Which lines of the records contain the word "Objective"? Copy each one.

───── EXTRACTED DATA

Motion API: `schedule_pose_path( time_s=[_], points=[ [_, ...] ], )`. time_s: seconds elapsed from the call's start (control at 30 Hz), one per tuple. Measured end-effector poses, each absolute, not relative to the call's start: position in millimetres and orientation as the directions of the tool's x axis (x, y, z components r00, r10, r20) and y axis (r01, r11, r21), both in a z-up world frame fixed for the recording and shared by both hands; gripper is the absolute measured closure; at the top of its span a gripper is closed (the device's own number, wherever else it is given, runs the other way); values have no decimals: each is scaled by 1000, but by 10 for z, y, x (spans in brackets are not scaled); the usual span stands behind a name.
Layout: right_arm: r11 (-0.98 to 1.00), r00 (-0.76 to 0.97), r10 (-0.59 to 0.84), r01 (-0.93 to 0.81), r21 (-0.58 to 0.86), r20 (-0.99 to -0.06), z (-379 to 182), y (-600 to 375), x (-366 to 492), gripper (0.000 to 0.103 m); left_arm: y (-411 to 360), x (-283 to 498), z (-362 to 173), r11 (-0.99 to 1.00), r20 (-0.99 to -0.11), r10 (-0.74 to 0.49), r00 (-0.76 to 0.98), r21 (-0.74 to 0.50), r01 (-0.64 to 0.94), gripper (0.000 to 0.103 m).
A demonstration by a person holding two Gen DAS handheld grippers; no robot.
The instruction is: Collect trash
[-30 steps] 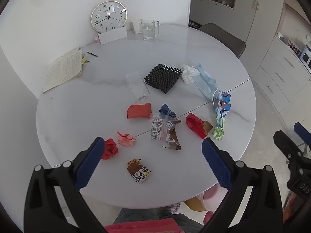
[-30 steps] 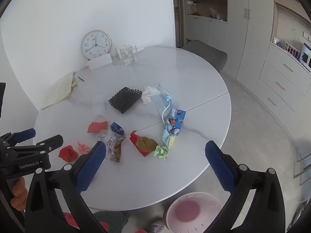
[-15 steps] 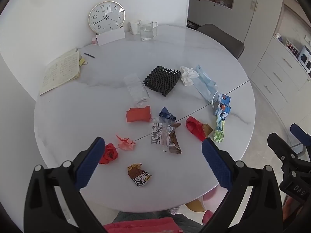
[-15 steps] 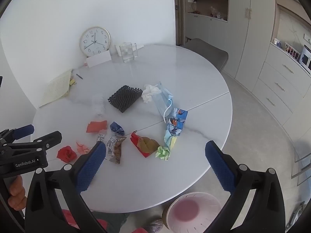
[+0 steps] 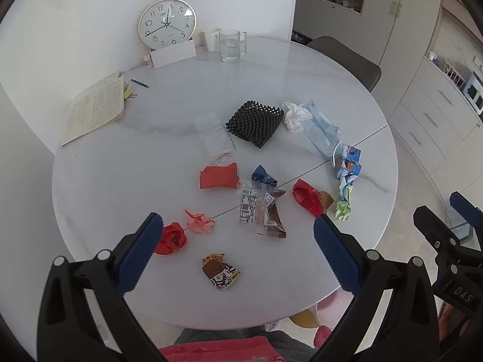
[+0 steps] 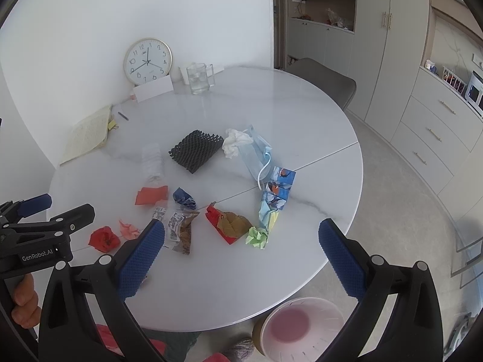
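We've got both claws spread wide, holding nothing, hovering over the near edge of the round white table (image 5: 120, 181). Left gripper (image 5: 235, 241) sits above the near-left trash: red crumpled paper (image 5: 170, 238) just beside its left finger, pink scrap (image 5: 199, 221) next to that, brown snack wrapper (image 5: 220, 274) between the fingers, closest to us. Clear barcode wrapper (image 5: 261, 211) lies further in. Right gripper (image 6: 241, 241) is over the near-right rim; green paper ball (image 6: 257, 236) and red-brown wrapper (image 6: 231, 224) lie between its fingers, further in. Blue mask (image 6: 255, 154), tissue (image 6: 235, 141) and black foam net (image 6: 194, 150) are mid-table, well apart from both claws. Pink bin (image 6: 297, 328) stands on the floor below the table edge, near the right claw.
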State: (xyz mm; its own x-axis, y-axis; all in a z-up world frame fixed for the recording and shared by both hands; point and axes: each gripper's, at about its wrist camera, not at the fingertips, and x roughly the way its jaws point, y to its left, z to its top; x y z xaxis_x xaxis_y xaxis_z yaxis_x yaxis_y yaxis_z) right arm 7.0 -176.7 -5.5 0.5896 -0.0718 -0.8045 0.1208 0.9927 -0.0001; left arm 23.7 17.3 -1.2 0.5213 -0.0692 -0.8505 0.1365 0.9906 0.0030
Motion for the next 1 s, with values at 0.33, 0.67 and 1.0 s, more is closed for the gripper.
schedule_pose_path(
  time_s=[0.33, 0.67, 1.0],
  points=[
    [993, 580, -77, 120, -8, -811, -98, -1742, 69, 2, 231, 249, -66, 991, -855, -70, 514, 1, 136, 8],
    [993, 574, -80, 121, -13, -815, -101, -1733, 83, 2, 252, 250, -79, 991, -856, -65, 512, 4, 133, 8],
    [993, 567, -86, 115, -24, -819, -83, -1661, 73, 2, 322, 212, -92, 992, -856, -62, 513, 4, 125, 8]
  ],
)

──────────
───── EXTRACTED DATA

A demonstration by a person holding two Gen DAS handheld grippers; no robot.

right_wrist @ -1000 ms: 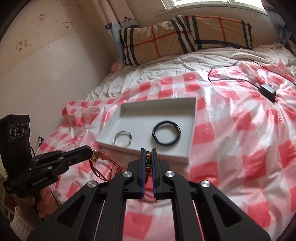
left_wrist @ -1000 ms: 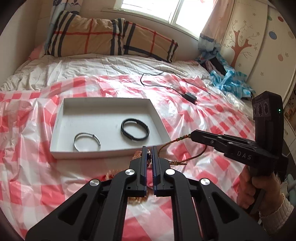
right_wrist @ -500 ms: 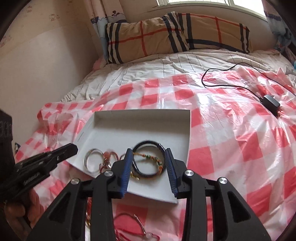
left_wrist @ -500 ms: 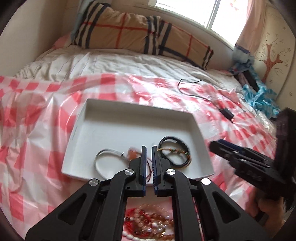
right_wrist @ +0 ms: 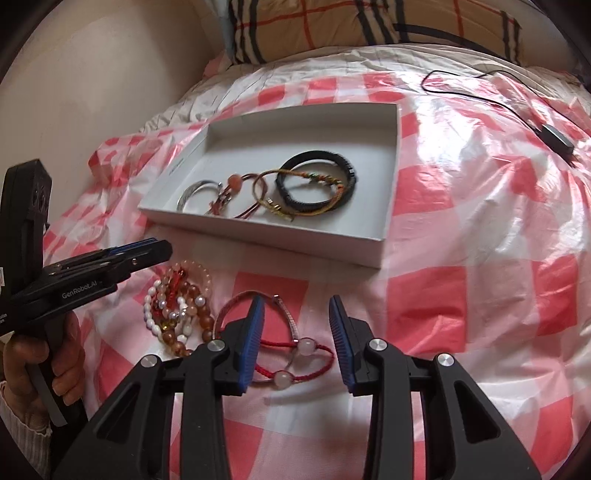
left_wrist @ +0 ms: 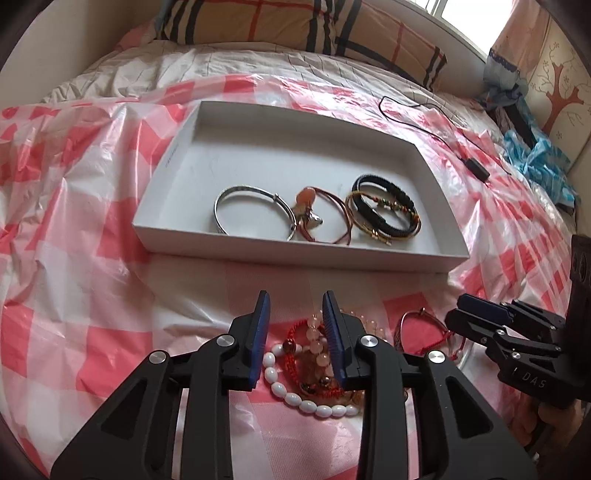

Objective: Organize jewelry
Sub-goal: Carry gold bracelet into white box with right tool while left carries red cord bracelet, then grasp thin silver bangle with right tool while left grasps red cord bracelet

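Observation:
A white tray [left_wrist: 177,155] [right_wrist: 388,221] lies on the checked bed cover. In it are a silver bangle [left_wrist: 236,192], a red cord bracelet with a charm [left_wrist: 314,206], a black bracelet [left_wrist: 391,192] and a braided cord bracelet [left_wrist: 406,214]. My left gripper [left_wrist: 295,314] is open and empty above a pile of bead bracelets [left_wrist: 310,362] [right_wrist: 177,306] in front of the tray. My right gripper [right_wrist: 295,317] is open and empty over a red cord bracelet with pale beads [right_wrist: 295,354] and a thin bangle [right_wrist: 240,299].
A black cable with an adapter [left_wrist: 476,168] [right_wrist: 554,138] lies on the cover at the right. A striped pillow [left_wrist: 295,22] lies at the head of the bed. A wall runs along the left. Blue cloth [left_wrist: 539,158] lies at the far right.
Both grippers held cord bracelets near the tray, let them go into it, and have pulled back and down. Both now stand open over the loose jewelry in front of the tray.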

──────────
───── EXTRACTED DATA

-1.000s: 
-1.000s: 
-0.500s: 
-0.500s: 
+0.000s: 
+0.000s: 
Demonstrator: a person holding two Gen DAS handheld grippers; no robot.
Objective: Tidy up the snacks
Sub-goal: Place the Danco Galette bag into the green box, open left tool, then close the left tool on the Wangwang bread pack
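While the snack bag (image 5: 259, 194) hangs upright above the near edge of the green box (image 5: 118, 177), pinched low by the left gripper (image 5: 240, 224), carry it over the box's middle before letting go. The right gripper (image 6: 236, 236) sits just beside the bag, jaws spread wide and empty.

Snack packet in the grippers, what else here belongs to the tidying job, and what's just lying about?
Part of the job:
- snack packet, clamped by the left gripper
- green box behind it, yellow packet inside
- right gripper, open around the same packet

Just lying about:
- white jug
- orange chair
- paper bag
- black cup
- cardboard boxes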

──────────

» **EXPECTED ANSWER**
Objective: Organize jewelry
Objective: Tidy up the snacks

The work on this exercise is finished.